Many bankers said the OECD had
overstepped its bounds by pursuing "punitive and compulsory"
policies when its main role is to study and analyse opportunities
for financial growth. They also said the OECD was being hypocritical
because it allows Luxembourg and Switzerland, both OECD members,
to operate as tax havens while at the same time trying to blacklist
struggling Caribbean countries.
Caribbean bankers say they are
unfairly portrayed as money laundering havens, despite recent
new legislation and treaties aimed at keeping Caribbean banking
clean.
According to Trevor Carmichael,
a principal with the Chancery Chambers law firm in Barbados, the
OECD's threats are unfair. "We have to make sure we're scrupulously
clean because we're smaller. And because we're smaller we can
be blacklisted," he said.
The OECD is due to publish its
blacklist of countries offering 'harmful' tax competition
in June next year, and has been widely criticised by the banking
centres of the Caribbean for its bullying tactics. The OECD has
already hinted that countries on the blacklist will be subject
to sanctions, but has not yet given an indication what form these
might take. The majority of the OECD's 29 member nations have
high income tax regimes and want to stem the flow of their capital
offshore to low income tax jurisdictions.

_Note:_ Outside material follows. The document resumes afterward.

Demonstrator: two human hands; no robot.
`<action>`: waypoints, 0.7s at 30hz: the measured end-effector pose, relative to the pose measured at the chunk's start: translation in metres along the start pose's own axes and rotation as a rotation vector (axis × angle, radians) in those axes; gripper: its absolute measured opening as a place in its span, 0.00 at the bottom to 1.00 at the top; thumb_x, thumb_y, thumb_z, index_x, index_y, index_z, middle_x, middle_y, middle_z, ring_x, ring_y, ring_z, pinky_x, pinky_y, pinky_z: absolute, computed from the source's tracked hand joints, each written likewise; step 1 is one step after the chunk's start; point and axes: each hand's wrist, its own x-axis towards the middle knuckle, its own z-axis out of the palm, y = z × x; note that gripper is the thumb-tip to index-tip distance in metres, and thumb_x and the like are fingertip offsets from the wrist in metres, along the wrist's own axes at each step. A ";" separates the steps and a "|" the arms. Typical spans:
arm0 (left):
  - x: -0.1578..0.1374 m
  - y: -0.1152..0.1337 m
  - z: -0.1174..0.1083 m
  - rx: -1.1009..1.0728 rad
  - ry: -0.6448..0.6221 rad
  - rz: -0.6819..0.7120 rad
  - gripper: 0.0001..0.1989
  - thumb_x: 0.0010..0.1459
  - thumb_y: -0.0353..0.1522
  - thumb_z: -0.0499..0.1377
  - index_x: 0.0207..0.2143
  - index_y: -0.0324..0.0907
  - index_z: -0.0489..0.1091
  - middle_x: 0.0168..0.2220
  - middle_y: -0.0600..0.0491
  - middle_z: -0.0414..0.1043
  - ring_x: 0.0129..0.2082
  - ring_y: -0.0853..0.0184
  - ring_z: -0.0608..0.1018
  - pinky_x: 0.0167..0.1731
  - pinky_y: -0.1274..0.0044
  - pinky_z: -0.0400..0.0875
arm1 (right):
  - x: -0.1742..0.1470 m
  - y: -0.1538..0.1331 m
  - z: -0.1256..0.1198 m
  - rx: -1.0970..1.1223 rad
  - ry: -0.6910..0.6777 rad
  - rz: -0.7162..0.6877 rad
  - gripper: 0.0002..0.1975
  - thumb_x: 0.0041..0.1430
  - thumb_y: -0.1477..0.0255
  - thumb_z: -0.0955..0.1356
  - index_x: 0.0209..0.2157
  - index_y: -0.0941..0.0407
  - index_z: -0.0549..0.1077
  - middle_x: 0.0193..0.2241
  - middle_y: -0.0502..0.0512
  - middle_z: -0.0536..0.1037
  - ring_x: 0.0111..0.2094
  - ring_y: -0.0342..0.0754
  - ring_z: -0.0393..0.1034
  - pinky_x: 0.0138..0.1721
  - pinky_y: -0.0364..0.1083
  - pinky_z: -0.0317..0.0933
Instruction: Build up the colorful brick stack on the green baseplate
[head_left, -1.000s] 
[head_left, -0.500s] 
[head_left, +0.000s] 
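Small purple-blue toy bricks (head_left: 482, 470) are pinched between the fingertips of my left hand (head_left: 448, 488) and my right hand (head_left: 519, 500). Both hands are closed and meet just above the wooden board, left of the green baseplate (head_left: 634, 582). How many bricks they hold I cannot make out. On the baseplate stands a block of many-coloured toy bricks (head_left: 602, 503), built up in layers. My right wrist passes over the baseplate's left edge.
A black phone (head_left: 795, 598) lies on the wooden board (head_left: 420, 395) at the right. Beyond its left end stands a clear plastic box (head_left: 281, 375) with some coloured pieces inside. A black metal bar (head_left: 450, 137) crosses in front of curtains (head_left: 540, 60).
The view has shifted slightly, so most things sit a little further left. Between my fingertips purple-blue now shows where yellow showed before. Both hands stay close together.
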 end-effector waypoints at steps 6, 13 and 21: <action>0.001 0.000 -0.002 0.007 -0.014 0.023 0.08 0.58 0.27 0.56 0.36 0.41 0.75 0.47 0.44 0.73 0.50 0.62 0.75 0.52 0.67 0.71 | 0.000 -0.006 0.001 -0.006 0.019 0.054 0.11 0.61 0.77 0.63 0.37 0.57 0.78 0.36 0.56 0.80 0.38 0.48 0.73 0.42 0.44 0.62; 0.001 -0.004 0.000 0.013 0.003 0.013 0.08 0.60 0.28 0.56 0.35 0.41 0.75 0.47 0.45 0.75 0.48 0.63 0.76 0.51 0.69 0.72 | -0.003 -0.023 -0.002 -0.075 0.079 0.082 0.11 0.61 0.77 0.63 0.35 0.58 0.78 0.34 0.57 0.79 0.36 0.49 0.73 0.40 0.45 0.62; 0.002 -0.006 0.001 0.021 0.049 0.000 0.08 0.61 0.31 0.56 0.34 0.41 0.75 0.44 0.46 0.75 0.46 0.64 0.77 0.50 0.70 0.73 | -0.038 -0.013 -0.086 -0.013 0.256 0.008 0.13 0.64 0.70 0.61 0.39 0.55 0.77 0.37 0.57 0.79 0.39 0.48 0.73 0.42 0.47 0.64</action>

Caribbeans say the OECD view takes
no account of the fact that low tax countries such as the
Caribbean islands rely more on indirect taxes, like customs duties,
and have been forced to turn to offshore banking to boost their
failing economies when they can no longer sell their natural resources
and sunny climate to developing nations because of changes in
the world economy.
In addition to the OECD's blacklist
threat, Caribbean bankers have come under fire from the European
Union and the United Kingdom who despite inconsistencies in their
own policies, have made similar accusations.
Low tax Caribbean countries have
been united in their response to the OECD, saying that the
simplest solution would be for the high tax OECD countries to
lower their taxes and simplify their tax structures, but so far
these calls have fallen on deaf ears.